Exercise brief: Please retype the listing below word for word and exclude its images.

▶

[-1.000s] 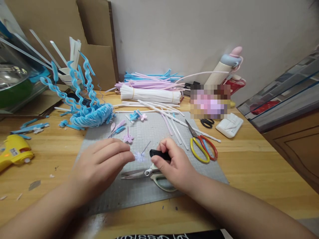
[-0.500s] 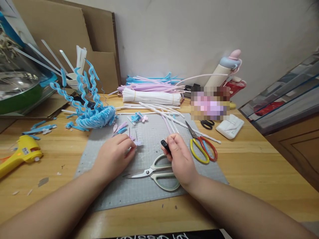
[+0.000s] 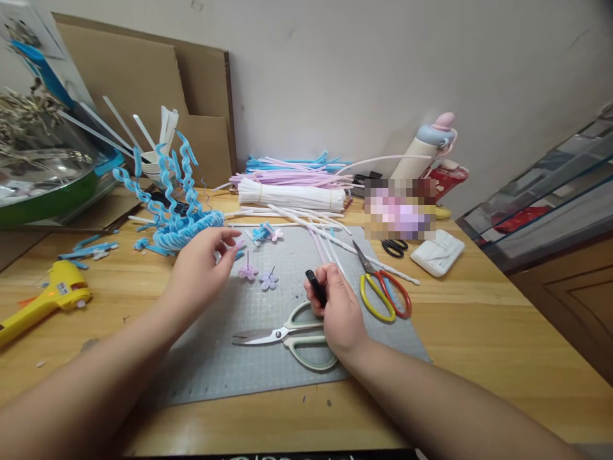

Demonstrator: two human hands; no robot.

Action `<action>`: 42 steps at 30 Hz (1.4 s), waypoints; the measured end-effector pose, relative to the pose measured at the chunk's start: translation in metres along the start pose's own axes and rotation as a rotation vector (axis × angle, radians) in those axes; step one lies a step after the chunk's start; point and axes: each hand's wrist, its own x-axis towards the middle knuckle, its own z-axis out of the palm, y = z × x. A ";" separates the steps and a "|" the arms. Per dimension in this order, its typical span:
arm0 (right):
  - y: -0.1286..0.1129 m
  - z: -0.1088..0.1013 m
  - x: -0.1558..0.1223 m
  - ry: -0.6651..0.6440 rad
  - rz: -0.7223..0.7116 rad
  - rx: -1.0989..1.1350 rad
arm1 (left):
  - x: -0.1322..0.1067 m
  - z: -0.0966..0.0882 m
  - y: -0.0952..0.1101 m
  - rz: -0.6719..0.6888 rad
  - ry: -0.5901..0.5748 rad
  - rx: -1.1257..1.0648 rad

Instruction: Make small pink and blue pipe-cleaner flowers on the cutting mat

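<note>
My left hand (image 3: 208,259) hovers over the left part of the grey cutting mat (image 3: 201,370), thumb and fingers apart, beside a small pink fuzzy piece (image 3: 239,245). Just right of it, a pink flower (image 3: 248,273) and a lilac flower (image 3: 269,280) lie on the mat, their thin dark stems pointing up. In my right hand (image 3: 340,306) is a slim black lighter (image 3: 315,286), its end sticking out past the fingers. Below that hand lie scissors with pale green handles (image 3: 280,334), blades parted and pointing left.
A blue fuzzy basket shape (image 3: 189,230) with twisted uprights stands at the left, behind a yellow glue gun (image 3: 57,291). Bundled white pipe cleaners (image 3: 292,195) lie at the back. Scissors with yellow and red handles (image 3: 378,294) and a white case (image 3: 437,252) are on the right.
My left hand has moved up and left, away from the flowers, and its fingers have spread. Both flowers now show fully. My right hand keeps the lighter; the view has shifted slightly.
</note>
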 end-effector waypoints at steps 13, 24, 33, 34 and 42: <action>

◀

Written solution:
[-1.000s] 
[-0.500s] 
[+0.000s] 

Demonstrator: two human hands; no robot.

Action `<action>`: 42 steps at 30 Hz (1.4 s), waypoints; the measured end-effector pose, relative to the pose measured at the chunk's start: translation in metres along the start pose's own axes and rotation as a rotation vector (axis × angle, radians) in those axes; step one lies a step after the chunk's start; point and axes: each hand's wrist, its own x-axis towards the middle knuckle, its own z-axis out of the palm, y = z × x. A ";" separates the steps and a "|" the arms. Per dimension in this order, its typical span:
arm0 (right):
  - y: -0.1286..0.1129 m
  - z: -0.1088..0.1013 m
  - x: -0.1558..0.1223 m
  - ry: -0.6651..0.6440 rad
  - rz: -0.7223..0.7116 rad
  - rx: -1.0989..1.1350 rad
arm1 (left):
  - x: -0.1322..0.1067 m
  - z: -0.0966..0.0882 m
  - y: -0.0952..0.1101 m
  - rz: -0.6719..0.6888 rad
  - ry: -0.5901..0.5748 rad
  - rx: -1.1257..1.0648 rad

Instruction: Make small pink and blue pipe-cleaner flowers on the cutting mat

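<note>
My left hand (image 3: 208,259) hovers over the left part of the grey cutting mat (image 3: 201,370), thumb and fingers apart, beside a small pink fuzzy piece (image 3: 239,245). Just right of it, a pink flower (image 3: 248,273) and a lilac flower (image 3: 269,280) lie on the mat, their thin dark stems pointing up. In my right hand (image 3: 340,306) is a slim black lighter (image 3: 315,286), its end sticking out past the fingers. Below that hand lie scissors with pale green handles (image 3: 280,334), blades parted and pointing left.
A blue fuzzy basket shape (image 3: 189,230) with twisted uprights stands at the left, behind a yellow glue gun (image 3: 57,291). Bundled white pipe cleaners (image 3: 292,195) lie at the back. Scissors with yellow and red handles (image 3: 378,294) and a white case (image 3: 437,252) are on the right.
My left hand has moved up and left, away from the flowers, and its fingers have spread. Both flowers now show fully. My right hand keeps the lighter; the view has shifted slightly.
</note>
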 end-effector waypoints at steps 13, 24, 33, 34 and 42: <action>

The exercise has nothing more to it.